CME Group Inc. (CME) officials said Wednesday that it didn't have to accept Treasury futures trades that could see positions shifted to a rival's clearinghouse.

The assertion follows U.S. regulators' approval of a rule submitted by start-up exchange ELX Futures LP, aimed at allowing investors to move Treasury derivatives positions between CME's clearinghouse and the Options Clearing Corp., which handles ELX trades.

ELX sought the rule as it tries to wrest Treasury futures business from incumbent CME, so far having taken about 2.5% of the market since its July launch.

However, CME's legal experts argue the Chicago-based exchange operator is not required by regulators to accept trades made for the purpose of moving Treasury futures positions to another clearinghouse.

U.S. futures regulation allows exchanges to clear their own products in-house, requiring traders to buy and sell contracts at the same venue. In securities and options markets investors can put on a position at one exchange and take it off at another, a practice known as fungibility.

Improved fungibility in futures has been a goal of ELX as it challenges CME, and the Commodity Futures Trading Commission's approval of the ELX rule was seen by the exchange as a slight step forward.

The so-called Exchange of Futures for Futures rule, or EFF, could let investors offset positions held at the two markets, according to ELX, while helping traders avoid margin calls where there is no market risk.

Market participants looking to do an Exchange of Futures for Futures transaction would privately negotiate to buy and sell contracts on two exchanges - for example, one trader might buy 100 December-dated futures contracts on the 30-year Treasury bond from a second trader at ELX.

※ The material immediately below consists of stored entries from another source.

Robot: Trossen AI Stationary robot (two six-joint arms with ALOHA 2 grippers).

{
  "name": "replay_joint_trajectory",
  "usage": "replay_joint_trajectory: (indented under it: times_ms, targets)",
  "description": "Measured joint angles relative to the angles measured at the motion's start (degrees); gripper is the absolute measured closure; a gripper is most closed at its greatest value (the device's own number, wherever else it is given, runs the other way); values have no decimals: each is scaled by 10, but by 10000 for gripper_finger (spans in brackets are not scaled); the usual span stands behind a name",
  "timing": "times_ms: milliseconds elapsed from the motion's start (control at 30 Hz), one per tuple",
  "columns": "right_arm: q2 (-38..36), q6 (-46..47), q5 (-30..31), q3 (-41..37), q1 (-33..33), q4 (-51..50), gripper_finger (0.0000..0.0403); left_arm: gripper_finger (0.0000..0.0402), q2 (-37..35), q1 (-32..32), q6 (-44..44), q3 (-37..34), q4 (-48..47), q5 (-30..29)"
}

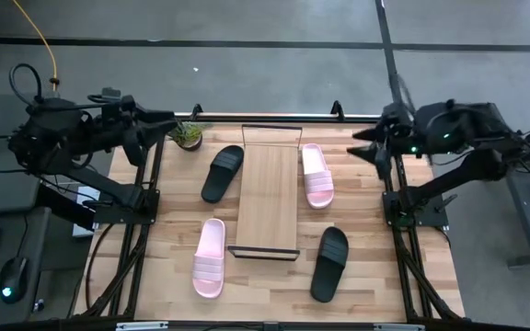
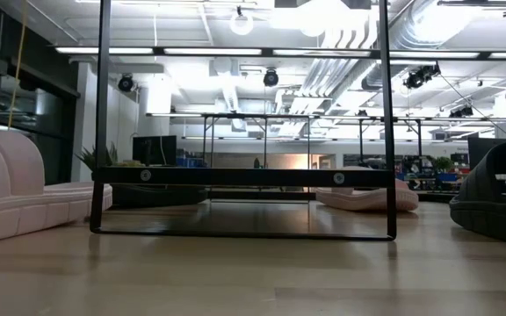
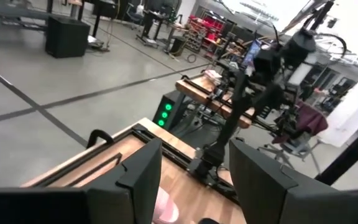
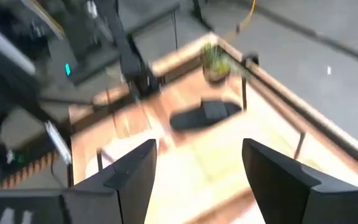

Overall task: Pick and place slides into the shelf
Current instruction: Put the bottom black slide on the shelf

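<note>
The bench (image 1: 274, 285) is a light butcher-block top held in a dark frame. At its middle stands the shelf (image 1: 268, 198), a long pale wood board on a thin black wire frame, its length running from the far edge toward the near one; nothing lies on the board. Four slides lie flat on the bench around it. A black slide (image 1: 222, 172) sits left of the shelf toward the far end, and a pink slide (image 1: 316, 175) right of it. A second pink slide (image 1: 210, 257) lies near the left front corner of the shelf, a second black slide (image 1: 329, 263) near the right front. A small potted plant (image 1: 189, 136), probably artificial, stands at the far left corner.
</note>
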Motion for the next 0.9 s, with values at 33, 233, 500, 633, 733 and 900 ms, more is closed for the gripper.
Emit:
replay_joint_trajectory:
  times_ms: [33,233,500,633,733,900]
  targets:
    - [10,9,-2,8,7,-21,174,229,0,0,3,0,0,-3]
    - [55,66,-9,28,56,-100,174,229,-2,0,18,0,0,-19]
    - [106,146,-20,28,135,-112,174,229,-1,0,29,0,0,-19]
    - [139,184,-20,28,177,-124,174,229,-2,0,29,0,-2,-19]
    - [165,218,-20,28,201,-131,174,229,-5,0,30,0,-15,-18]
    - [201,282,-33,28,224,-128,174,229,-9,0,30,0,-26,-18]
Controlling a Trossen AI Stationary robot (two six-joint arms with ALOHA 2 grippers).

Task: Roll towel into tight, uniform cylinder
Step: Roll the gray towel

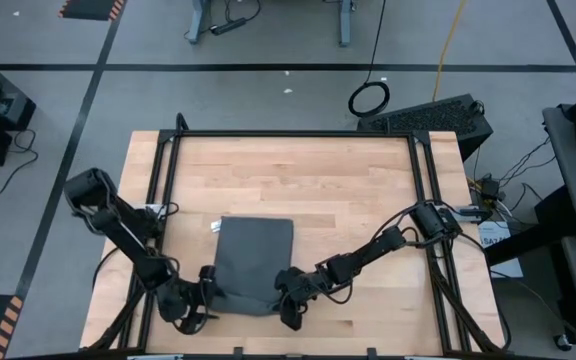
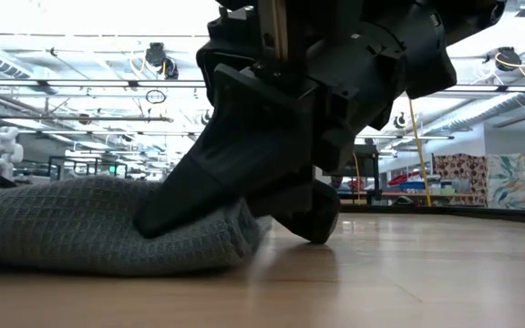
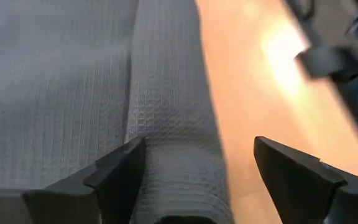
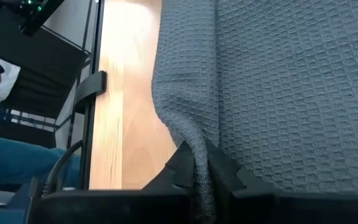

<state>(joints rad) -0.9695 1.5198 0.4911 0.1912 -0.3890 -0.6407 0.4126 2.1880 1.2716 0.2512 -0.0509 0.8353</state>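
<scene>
The right gripper (image 4: 199, 186) is clamped on the near edge of the towel (image 1: 255, 258). The left gripper (image 3: 194, 174) stands apart, straddling the rolled fold at the near left corner.

Light butcher-block wooden bench (image 1: 308, 190), framed by a black metal rail frame (image 1: 288, 134). Grey concrete floor (image 1: 268, 95) marked with black tape lines (image 1: 268, 67); orange-and-black hazard striping (image 1: 88, 8) at one corner. Coiled black cable loop (image 1: 369, 98) on the floor beside a black perforated equipment case (image 1: 438, 115); a yellow cable (image 1: 448, 45) runs past it. Low view: bright white ceiling with pipes and trusses (image 2: 89, 87), and colourful patterned panels (image 2: 490, 180) at the far side.
</scene>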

At the same time, the second trader would buy 100 December 30-year bond futures from the first trader at CME. The traders' clearing firms would then report the transaction to CME's clearinghouse and the Options Clearing Corp., which clears trades for ELX.

But CME spokesman Allan Schoenberg said that CME, as a designated contract market, has had a "long-standing policy" prohibiting "contingent, transitory trades" such as those described by the ELX rule.

Neal Wolkoff, chief executive of ELX, countered that there is "no regulatory basis" to prohibit such transactions.

"The CFTC has found the rule complies with the law," he said. "Use of rule enforcement powers to deny market participants use of an approved rule would be solely based on anti-competitive purposes."

ELX, backed by a group of banks, trading firms and technology companies, is seeking competitive edges as it goes up against Chicago-based CME and faces another rival in NYSE Euronext (NYX), which is developing U.S. interest rate derivatives as part of an alliance with the Depository Trust and Clearing Corp.

ELX offers markets in two-, five-, ten- and 30-year Treasury futures, mirroring core markets of CME.